**Source data**:
- - - -
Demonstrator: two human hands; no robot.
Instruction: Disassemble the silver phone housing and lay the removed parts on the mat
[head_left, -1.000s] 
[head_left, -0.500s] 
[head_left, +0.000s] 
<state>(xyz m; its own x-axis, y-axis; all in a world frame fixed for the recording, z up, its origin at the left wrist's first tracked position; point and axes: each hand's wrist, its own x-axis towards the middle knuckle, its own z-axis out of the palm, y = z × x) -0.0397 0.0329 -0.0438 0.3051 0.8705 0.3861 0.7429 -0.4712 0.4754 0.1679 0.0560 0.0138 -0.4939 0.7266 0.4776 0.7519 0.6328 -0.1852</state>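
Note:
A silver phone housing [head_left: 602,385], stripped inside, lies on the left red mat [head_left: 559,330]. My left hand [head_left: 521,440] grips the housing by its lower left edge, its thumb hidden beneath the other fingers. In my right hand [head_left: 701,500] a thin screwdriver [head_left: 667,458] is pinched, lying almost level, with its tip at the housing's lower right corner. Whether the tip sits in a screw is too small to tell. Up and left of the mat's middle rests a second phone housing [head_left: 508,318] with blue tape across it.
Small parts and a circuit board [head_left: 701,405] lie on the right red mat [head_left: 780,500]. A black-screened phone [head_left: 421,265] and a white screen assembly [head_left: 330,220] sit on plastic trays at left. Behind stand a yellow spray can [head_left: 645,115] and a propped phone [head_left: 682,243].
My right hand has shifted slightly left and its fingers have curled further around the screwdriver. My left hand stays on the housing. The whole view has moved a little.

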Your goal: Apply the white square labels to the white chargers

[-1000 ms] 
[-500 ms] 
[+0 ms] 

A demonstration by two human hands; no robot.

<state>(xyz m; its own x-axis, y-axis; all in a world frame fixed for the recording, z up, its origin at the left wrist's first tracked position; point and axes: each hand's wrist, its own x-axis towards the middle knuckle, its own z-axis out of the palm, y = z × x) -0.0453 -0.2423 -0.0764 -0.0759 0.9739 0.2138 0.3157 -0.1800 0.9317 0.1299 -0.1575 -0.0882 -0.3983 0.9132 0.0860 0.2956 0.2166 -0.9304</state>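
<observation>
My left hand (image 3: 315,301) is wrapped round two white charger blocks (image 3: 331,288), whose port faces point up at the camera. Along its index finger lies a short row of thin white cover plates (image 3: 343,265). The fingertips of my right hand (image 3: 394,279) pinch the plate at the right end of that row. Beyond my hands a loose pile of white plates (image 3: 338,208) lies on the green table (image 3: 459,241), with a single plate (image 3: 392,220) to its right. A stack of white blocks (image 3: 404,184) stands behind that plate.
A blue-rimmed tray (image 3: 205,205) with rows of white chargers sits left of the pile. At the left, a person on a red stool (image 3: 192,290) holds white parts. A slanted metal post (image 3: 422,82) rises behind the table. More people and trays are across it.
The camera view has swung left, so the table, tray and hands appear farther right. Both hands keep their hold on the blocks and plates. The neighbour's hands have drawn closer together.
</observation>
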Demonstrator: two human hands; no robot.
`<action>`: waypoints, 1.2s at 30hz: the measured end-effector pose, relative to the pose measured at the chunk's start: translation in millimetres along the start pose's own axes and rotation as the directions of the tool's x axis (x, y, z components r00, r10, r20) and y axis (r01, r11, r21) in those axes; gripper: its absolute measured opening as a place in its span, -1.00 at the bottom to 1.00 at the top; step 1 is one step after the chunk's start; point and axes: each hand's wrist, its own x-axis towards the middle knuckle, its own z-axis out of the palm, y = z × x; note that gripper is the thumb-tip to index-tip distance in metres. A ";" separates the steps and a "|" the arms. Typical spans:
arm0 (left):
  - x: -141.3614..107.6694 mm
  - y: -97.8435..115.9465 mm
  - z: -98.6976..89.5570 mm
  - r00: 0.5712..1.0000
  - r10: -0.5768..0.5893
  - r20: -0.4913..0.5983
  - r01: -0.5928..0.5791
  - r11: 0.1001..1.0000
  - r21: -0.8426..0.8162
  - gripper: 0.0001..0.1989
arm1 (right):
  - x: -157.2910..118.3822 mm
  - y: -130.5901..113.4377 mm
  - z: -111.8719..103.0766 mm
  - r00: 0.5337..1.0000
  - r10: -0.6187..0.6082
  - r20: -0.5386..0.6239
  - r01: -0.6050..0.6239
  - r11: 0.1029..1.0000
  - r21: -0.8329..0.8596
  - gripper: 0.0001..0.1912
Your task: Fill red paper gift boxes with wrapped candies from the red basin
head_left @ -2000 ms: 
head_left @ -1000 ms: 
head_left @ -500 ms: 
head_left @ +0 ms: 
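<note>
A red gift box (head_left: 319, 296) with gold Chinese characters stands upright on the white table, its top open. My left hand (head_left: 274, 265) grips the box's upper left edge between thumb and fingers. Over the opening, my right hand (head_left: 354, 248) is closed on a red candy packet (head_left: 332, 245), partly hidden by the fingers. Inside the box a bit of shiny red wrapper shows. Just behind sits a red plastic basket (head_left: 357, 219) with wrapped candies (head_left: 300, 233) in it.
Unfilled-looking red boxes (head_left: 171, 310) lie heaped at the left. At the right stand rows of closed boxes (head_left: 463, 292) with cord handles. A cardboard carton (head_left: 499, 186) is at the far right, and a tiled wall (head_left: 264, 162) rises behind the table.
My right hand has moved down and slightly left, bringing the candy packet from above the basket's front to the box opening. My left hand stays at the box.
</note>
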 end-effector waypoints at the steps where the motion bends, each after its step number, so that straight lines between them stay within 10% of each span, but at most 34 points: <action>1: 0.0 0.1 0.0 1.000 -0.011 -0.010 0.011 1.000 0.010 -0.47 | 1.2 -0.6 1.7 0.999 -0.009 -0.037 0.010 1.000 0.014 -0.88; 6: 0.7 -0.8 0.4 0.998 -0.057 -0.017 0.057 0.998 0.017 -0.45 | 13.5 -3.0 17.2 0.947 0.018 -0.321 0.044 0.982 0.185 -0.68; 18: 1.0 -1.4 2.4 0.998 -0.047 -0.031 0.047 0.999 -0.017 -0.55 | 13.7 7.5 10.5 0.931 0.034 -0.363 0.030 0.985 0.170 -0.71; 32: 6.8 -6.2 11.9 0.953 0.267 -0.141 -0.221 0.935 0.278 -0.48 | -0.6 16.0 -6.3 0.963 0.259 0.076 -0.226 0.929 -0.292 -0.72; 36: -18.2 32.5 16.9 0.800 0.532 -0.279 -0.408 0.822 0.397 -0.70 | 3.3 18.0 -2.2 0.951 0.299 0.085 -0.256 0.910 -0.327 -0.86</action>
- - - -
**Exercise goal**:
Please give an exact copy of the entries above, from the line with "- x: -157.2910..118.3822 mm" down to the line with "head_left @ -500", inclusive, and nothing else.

**Solution to this task**:
  - x: -157.2910..118.3822 mm
  - y: -130.5901..113.4377 mm
  - z: -111.8719..103.0766 mm
  - r00: 0.5337..1.0000
  - r10: -0.6187..0.6082
  - r20: -0.5386..0.6239
  - r01: -0.6050..0.6239
  - r11: 0.1029..1.0000
  - r21: -0.8329..0.8596
  - gripper: 0.0001..0.1912
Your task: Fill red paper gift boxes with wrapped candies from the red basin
head_left @ -2000 ms: 
head_left @ -1000 ms: 
head_left @ -500 ms: 

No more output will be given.